Martín Varsavsky Waisman-Diamond (born April 26, 1960) is an Argentine entrepreneur based in Spain who founded several companies worldwide, including Urban Capital, Medicorp Sciences, Viatel, Jazztel, EINSTEINet, Ya.com, Eolia, FON and, most recently, Prelude (now Inception), Overture Life and Goggo Network. This serial entrepreneur condition made Forbes Magazine describe him as Young, Rich & Restless back in 1999.

Early life and education

Born to Carlos Varsavsky and Silvia Waisman-Diamond, Varsavsky attended primary school at the New Model School and the Colegio Nicolás Avellaneda high school. He was raised in the Jewish faith.
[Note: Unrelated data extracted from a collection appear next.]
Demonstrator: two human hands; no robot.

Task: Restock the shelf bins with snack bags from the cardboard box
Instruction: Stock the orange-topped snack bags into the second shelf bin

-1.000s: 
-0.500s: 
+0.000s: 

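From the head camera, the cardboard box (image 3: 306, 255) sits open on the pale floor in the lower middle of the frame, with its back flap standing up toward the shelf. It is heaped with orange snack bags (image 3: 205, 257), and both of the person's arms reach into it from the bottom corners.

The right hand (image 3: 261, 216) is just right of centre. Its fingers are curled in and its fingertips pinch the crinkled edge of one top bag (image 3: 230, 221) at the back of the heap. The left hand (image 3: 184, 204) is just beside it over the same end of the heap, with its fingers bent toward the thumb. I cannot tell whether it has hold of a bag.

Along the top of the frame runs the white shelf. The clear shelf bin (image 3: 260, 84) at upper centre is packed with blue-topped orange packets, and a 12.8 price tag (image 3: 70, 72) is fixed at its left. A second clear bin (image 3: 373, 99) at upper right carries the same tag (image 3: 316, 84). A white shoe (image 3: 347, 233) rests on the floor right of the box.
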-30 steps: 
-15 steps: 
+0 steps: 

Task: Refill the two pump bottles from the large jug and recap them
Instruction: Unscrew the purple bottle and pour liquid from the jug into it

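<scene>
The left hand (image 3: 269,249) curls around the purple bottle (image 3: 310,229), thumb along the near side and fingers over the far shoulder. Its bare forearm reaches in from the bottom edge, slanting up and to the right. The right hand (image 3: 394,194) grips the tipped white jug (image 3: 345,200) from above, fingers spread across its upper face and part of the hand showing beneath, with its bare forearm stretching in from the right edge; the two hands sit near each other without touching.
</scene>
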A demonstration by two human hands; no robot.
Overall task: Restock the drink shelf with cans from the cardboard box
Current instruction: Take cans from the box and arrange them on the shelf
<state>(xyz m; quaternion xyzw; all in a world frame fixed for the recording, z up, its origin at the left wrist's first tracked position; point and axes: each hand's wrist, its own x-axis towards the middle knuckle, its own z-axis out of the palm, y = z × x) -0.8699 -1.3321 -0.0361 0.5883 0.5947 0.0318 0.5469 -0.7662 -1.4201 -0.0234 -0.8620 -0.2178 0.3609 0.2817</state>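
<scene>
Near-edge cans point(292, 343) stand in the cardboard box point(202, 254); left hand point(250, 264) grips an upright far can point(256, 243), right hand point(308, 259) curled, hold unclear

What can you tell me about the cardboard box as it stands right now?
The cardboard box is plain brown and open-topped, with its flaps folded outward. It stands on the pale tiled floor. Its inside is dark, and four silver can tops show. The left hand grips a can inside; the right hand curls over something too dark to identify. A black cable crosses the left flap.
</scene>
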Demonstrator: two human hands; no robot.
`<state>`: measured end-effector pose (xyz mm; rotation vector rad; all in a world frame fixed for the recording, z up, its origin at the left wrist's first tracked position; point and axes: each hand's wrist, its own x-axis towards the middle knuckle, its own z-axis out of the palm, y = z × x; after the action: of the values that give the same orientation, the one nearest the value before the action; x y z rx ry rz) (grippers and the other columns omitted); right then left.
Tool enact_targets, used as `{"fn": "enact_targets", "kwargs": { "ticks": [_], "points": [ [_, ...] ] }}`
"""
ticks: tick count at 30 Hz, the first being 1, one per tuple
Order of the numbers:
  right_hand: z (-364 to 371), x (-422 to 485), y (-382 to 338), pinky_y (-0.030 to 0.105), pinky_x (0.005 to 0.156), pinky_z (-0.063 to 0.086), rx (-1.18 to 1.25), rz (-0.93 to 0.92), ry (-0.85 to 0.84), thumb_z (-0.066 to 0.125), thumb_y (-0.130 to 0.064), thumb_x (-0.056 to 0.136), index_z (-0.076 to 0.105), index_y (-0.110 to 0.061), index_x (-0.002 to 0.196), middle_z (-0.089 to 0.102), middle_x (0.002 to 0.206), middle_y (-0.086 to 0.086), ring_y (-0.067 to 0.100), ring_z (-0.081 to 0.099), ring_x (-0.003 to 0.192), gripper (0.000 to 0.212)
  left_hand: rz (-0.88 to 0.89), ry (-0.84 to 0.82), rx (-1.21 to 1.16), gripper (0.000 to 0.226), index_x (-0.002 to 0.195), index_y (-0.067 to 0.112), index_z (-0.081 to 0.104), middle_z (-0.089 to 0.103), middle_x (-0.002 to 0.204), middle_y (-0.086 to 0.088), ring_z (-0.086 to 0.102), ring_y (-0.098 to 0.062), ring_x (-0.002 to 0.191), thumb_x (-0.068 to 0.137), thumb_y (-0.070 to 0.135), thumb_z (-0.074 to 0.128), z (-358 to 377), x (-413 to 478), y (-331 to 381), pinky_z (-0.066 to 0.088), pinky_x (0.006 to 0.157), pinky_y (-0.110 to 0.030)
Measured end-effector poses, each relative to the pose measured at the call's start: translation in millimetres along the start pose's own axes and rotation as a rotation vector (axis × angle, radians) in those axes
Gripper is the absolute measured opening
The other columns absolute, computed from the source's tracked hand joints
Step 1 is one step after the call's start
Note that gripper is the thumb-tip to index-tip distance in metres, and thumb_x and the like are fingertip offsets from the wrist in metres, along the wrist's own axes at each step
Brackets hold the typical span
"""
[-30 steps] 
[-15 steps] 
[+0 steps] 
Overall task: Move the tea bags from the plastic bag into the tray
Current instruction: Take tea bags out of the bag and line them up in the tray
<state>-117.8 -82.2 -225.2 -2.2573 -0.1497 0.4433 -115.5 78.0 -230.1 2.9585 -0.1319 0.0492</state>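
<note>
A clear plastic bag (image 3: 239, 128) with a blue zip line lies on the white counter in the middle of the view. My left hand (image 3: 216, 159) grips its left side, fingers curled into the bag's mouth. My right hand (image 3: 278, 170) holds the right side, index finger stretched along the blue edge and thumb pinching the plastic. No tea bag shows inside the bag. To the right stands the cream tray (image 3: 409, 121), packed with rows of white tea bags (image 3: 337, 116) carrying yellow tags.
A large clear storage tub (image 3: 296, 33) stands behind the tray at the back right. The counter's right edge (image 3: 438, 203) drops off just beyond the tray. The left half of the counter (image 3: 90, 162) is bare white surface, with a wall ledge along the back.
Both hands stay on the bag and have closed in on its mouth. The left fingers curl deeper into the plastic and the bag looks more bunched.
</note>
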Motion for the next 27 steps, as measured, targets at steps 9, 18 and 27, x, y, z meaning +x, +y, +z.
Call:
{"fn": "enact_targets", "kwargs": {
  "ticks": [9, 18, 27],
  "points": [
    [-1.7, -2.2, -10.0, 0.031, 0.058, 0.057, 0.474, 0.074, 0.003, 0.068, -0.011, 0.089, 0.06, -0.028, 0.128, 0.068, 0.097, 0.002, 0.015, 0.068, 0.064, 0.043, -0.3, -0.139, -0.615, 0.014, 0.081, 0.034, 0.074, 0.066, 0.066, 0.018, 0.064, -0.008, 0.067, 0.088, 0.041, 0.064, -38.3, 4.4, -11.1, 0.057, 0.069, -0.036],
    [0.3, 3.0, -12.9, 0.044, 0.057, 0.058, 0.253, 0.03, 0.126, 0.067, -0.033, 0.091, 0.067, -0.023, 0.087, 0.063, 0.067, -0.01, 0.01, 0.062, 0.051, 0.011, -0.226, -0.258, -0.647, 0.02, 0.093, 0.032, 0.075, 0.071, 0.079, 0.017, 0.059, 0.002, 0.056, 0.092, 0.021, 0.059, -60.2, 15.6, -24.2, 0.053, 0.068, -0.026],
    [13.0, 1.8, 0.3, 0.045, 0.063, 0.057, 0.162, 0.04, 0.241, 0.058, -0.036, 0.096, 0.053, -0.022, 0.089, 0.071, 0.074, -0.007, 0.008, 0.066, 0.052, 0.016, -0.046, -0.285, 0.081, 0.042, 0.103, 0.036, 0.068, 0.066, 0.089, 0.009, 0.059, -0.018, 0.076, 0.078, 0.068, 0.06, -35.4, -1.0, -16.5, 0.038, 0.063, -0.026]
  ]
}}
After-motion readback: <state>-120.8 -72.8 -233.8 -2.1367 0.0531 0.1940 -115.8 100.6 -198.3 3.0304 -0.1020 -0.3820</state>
At the age of 17, he moved with his family to the United States as a refugee supported and assisted by B'nai B'rith, following the forced disappearance of his cousin, David Horacio Varsavsky. In 1981 he obtained a BA at the New York University, in 1983 he earned an MA in International Affairs from Columbia University and in 1985 an MBA at Columbia Business School.

Career
In 1984, at the age of 24 and still in college, Varsavsky created Urban Capital Corporation, a real estate company in New York that was one of the early developers of loft apartments. Urban Capital Corporation purchased industrial buildings and recycled them into residential apartments and offices, developing up to 50 thousand square meters in the SoHo and Tribeca neighborhoods of New York City.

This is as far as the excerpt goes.